The current demand is so great that many providers’ chief concern is getting new outpatient facilities up and running quickly, BJC HealthCare Executive Director of Planning and Design Donna Ware said. She estimated it typically takes about 18 months to design and complete a medical office building.
“We need to be faster than that.”
But like Janicek, she believes the real estate already exists if you look in the right places. Buildings recently occupied by groceries, even pizza parlors and other restaurants, can serve as outpatient facilities after a relatively modest amount of reconstruction.
Other types of development will be more complex, Environmental Systems Design Operations Director Randall Ehret said. The Affordable Care Act “started a mad dash to outpatient facilities,” he said. Many of these delivered basic care, but in the years since providers have also started establishing new intensive care units and other facilities that use more advanced medical technology.
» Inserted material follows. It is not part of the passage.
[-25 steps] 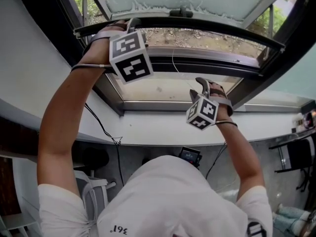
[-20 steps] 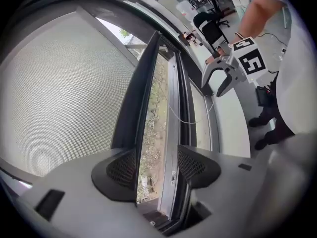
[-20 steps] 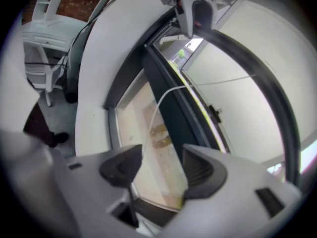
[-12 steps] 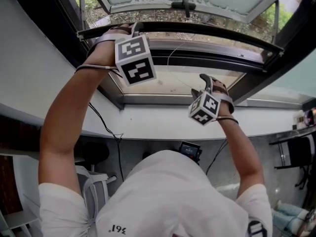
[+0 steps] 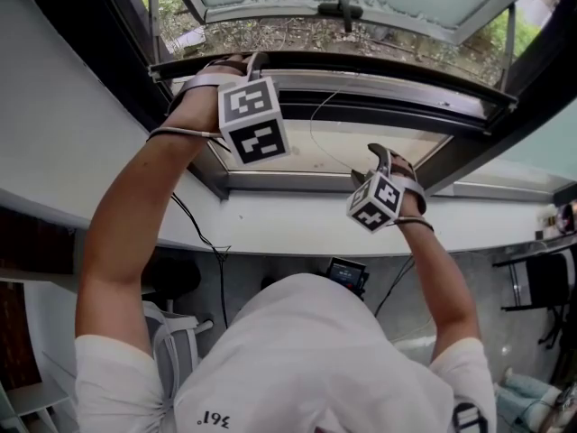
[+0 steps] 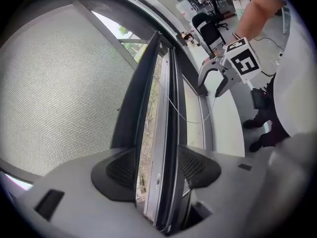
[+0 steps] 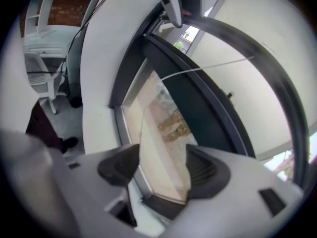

“A lot of these are infrastructure intensive.”
The shift to decentralized facilities doesn’t mean developers will always fix up old grocery outlets. In fact, with so many medical professionals moving away from big hospital campuses, office buildings dedicated to healthcare are growing.
“Twenty-five years ago, the medical office building was between 10K and 20K SF,” HSA PrimeCare President John Wilson said. These structures were occupied mostly by small physicians’ offices. Today, HSA sees a lot of demand for buildings between 150K and 200K SF, sometimes dedicated to one tenant, such as a hospital system.
Chicago-based HSA recently finished the 109K SF Drexel Town Square Health Center, an outpatient and diagnostic center in Oak Creek, Wisconsin, a Milwaukee suburb, for Froedtert Hospital System and the Medical College of Wisconsin. Wilson considers it a model for the future. Like most new facilities, it treats people with a wide variety of concerns, and includes a cancer treatment center, an emergency room and many other services.
But what the panelists most emphasized was the need for flexibility in design. The clients for the Drexel building, for example, originally wanted about 75K SF, but after a deeper evaluation of the community’s needs, ended up asking for 109K SF. And Wilson said if demand for its services intensify, the building can be expanded even further to about 130K SF.
“It has to be almost like an accordion.”
Healthcare needs are always changing and new technologies are always on the way, Ware added, so developers need to think ahead. Ehret said his firm puts a lot of thought not just into what a particular space needs today, but also what it might need tomorrow.
A neighborhood’s pediatric unit may get replaced by a senior care provider as local demographics shift. New machines that did not exist when a room was designed may need to be squeezed in. And even though “flexibility can carry a pretty hefty price tag,” in the end healthcare providers will appreciate it, Ware said.